### WHAT IS BEING ASKED
The records below need to come back exactly as they are, pictures omitted.

───── DATA EXCERPTS

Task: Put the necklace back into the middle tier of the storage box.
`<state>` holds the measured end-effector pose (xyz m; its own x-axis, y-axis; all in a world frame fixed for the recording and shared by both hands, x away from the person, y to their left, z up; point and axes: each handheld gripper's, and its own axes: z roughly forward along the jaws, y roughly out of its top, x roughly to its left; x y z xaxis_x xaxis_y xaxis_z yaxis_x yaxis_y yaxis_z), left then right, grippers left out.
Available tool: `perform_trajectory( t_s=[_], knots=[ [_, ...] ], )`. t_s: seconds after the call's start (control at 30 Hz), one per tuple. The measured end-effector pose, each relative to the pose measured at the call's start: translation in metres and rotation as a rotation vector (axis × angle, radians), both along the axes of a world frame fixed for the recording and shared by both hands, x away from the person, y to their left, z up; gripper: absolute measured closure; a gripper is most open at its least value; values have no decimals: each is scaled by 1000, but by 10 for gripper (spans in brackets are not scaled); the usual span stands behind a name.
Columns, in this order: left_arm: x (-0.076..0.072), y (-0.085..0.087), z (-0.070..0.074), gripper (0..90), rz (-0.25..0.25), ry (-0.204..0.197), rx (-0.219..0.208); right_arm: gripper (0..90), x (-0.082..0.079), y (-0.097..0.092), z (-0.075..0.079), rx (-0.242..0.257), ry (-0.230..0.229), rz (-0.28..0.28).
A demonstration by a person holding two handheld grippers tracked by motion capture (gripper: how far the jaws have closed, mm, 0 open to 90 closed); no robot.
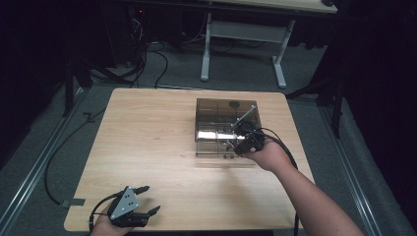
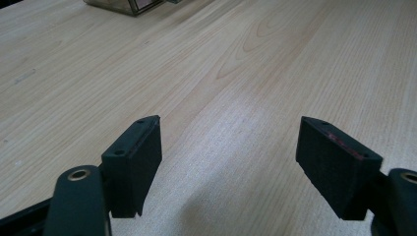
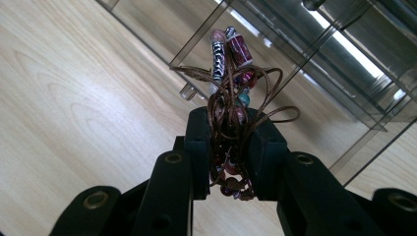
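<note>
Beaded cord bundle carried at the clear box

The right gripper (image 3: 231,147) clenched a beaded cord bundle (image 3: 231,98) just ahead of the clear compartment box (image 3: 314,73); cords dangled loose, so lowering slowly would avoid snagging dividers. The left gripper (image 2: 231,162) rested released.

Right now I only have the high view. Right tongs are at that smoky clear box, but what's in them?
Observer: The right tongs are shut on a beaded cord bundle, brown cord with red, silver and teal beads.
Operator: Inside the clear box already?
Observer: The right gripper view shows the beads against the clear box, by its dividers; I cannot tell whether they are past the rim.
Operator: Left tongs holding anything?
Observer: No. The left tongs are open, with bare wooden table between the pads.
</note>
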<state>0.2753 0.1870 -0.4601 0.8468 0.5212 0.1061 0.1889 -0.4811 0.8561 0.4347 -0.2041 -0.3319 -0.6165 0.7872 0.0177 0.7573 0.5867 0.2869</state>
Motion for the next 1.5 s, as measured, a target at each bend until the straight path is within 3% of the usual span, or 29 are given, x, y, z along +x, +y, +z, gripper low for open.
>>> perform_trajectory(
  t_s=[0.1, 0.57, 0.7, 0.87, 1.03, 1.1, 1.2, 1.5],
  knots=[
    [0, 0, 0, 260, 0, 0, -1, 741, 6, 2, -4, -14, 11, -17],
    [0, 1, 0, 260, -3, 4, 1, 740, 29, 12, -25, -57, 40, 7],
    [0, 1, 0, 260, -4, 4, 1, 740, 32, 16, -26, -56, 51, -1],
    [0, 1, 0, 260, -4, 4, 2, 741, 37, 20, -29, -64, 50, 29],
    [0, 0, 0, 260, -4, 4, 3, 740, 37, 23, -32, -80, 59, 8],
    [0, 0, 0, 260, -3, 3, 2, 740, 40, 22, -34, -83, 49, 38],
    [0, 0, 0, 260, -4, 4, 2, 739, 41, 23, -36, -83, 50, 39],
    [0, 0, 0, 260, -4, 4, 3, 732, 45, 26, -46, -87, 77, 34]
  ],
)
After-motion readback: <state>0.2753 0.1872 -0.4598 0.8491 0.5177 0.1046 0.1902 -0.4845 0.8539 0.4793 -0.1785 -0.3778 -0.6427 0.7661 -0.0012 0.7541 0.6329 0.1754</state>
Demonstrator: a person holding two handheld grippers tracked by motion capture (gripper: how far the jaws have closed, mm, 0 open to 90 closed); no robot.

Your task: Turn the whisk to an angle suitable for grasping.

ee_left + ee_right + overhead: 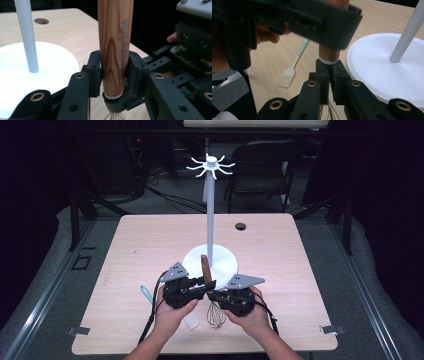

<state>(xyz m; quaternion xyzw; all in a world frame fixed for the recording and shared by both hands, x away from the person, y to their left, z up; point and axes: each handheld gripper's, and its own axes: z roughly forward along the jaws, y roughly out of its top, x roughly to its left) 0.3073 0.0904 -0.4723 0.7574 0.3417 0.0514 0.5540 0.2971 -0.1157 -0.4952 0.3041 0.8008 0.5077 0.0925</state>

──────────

### EXERCISE ANSWER
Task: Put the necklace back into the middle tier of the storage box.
`<state>` holds the measured end-effector pose (xyz m; its own x-axis, y-axis; all in a world frame fixed for the recording and shared by both hands, x away from the person, y to their left, z up; point and axes: each handheld gripper's, and its own axes: z roughly forward along the jaws, y roughly out of its top, x roughly to its left; x y z xaxis_x xaxis_y xaxis_z yaxis_x yaxis_y yaxis_z), left then right, grippers left out.
Available tool: `perform_trajectory( t_s=[_], knots=[ [_, ...] ], )`. t_s: seconds after the call's start (control at 30 Hz), one per tuple. The measured end-effector pose, each relative to the pose measured at the call's start: translation in metres and rotation as a rotation vector (axis × angle, radians), both along the axes of a world frame fixed for the recording and shared by both hands, x away from the person, y to their left, z up; gripper: absolute measured closure; a gripper is most open at its least value; values have no decimals: each is scaled by 1000, but by 10 for gripper (spans in brackets are not scaled); the usual span stands behind a name.
Columns, in this order: left_arm: x (-0.076..0.072), y (-0.085..0.087), z (-0.070..0.074), gripper (0..90), rz (-0.25..0.25), ry (-0.204..0.197), rx (-0.219..0.208); right_arm: gripper (0..90), x (-0.082..0.079), y (-0.097..0.092), z (-0.075..0.079), rx (-0.242..0.257), ry (-0.230..0.229), rz (-0.28..0.28).
A demonstration by a person holding two handheld grippers tracked by motion capture (gripper: how far the jaws have closed, mm, 0 open to 90 closed); no robot.
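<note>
Beaded cord bundle carried at the clear box

The right gripper (image 3: 231,147) clenched a beaded cord bundle (image 3: 231,98) just ahead of the clear compartment box (image 3: 314,73); cords dangled loose, so lowering slowly would avoid snagging dividers. The left gripper (image 2: 231,162) rested released.

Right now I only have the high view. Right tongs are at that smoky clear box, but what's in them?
Observer: The right tongs are shut on a beaded cord bundle, brown cord with red, silver and teal beads.
Operator: Inside the clear box already?
Observer: The right gripper view shows the beads against the clear box, by its dividers; I cannot tell whether they are past the rim.
Operator: Left tongs holding anything?
Observer: No. The left tongs are open, with bare wooden table between the pads.
</note>
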<state>0.2753 0.1870 -0.4601 0.8468 0.5212 0.1061 0.1889 -0.4811 0.8561 0.4347 -0.2041 -0.3319 -0.6165 0.7872 0.0177 0.7573 0.5867 0.2869</state>
Motion for the next 1.5 s, as measured, a target at each bend until the straight path is within 3% of the usual span, or 29 are given, x, y, z along +x, +y, +z, gripper low for open.
>>> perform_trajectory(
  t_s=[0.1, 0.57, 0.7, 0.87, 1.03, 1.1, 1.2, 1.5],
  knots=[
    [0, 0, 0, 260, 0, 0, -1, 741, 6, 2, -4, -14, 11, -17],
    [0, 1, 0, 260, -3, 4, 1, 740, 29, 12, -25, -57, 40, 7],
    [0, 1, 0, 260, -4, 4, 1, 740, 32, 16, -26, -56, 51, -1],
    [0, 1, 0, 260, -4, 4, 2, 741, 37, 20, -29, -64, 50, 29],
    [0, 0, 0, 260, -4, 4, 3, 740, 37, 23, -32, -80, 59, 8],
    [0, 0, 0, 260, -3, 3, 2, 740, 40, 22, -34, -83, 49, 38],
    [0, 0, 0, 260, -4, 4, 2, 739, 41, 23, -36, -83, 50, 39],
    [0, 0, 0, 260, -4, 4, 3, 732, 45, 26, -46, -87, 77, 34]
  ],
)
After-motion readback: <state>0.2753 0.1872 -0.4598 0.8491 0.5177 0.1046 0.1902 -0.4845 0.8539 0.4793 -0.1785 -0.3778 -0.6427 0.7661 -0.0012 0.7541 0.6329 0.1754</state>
Demonstrator: a person holding two handheld grippers tracked by motion capture (gripper: how far the jaws have closed, mm, 0 open to 90 closed); no robot.

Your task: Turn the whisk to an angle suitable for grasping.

ee_left + ee_right + overhead: 

<state>(xyz m; quaternion xyzw; all in a world frame fixed for the recording and shared by both hands, x away from the person, y to their left, z up; point and axes: each handheld gripper's, and its own axes: z roughly forward along the jaws, y roughly out of its top, x roughly to its left) 0.3073 0.0904 -0.4723 0.7574 0.3417 0.0514 0.5540 0.2971 -0.1157 -0.4952 0.3041 0.8008 0.5077 0.0925</state>

This completes the response to the exercise.